Antonia, exaltée par son attachement pour sa sœur, s’armait de plus en plus d’une résolution jusqu’alors étrangère à son caractère. Chaque fois que les voix réunies remplissaient les échos d’un bruit prolongé qui pouvait couvrir le bruit de ses pas, elle volait d’une colonne à l’autre, et attendait, pour oser tourner ses yeux sur l’enceinte, que le silence universel qui y succédait de temps à autre, et que son aspect aurait sans doute troublé, lui prouvât qu’elle n’avait pas été aperçue.
Cependant la délicatesse de sa vue ne lui permettait pas de distinguer les objets que comme s’ils avaient été interceptés par un nuage, et le vague que son imagination prêtait à leurs formes incertaines augmentait la terreur de cette scène nocturne.

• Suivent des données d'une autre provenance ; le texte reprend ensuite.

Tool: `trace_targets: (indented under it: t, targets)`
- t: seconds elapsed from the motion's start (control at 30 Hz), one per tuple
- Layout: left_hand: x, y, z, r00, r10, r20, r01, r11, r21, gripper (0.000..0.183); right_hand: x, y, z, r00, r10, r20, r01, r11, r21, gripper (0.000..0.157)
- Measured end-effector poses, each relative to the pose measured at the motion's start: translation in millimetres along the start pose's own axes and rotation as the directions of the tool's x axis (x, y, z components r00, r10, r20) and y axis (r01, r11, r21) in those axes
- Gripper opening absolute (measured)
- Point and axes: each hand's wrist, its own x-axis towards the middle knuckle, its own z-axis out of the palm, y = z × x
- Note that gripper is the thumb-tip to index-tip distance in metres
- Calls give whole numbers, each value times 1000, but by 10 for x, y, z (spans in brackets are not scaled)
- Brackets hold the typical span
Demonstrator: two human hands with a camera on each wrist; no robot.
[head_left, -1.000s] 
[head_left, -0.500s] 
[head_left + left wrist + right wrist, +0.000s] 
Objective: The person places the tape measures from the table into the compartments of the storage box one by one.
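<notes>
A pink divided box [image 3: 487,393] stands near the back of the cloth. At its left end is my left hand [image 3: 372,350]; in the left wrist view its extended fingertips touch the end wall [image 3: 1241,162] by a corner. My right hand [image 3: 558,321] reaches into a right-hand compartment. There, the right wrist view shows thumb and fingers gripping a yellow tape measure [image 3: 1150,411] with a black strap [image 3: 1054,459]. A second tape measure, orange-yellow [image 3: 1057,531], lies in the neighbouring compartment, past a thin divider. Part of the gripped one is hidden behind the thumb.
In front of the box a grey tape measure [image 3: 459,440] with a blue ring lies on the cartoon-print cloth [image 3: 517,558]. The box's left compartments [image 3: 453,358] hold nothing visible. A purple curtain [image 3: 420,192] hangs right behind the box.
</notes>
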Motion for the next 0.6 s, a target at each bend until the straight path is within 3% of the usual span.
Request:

Du côté opposé à l’entrée du souterrain, s’élevait une longue suite d’arcades anguleuses dont les pointes se perdaient dans l’obscurité de la voûte, et qui n’étaient séparées entre elles que par d’autres groupes de colonnes minces, noircies et usées par le temps. Des tentures de deuil coupaient ces arcades à une certaine élévation, et les brigands disséminés sur le fond de cette décoration funèbre ajoutaient à sa mystérieuse horreur; les uns, immobiles et recueillis, assis au fond des stalles creusées dans le massif des colonnes, et qu’on aurait pris pour des figures sinistres disposées par un sculpteur atrabilaire, ceux-ci, debout autour des candélabres de fer, et attisant de leurs poignards la flamme des torches et des brasiers; ceux-là qui se perdaient dans la nuit des portiques éloignés, et qui, à travers les ténèbres mobiles dont s’obscurcissaient et se dégageaient tour à tour leurs têtes sourcilleuses et leurs barbes touffues, ressemblaient à autant de fantômes. Parmi eux, il en était un surtout dont la singulière attitude excitait d’autant plus vivement l’attention d’Antonia, qu’elle jugea bientôt qu’il était malheureux et sensible. Son visage était enveloppé d’un crêpe qui le cachait entièrement. Agenouillé sur les premières marches d’une estrade dont le reste se dérobait à la vue d’Antonia, il était appuyé sur la poignée de son sabre et pleurait amèrement. Le bruit de ses sanglots interrompait seul la voix ferme et soutenue du prêtre qui présidait au sacrifice. Antonia, hors d’elle-même et pressée par une curiosité invincible, fit un mouvement pour voir l’autel. C’était un lit funèbre, et sur ce lit une femme couchée, la tête soulevée sur un coussin de velours noir, et à peine défigurée par les traces récentes de la mort.
« Ma sœur! » s’écria Antonia, et elle tomba.
C’était elle en effet, car le coup de fusil tiré sur le bateau l’avait tuée, et la troupe de Jean Sbogar lui rendait les derniers honneurs.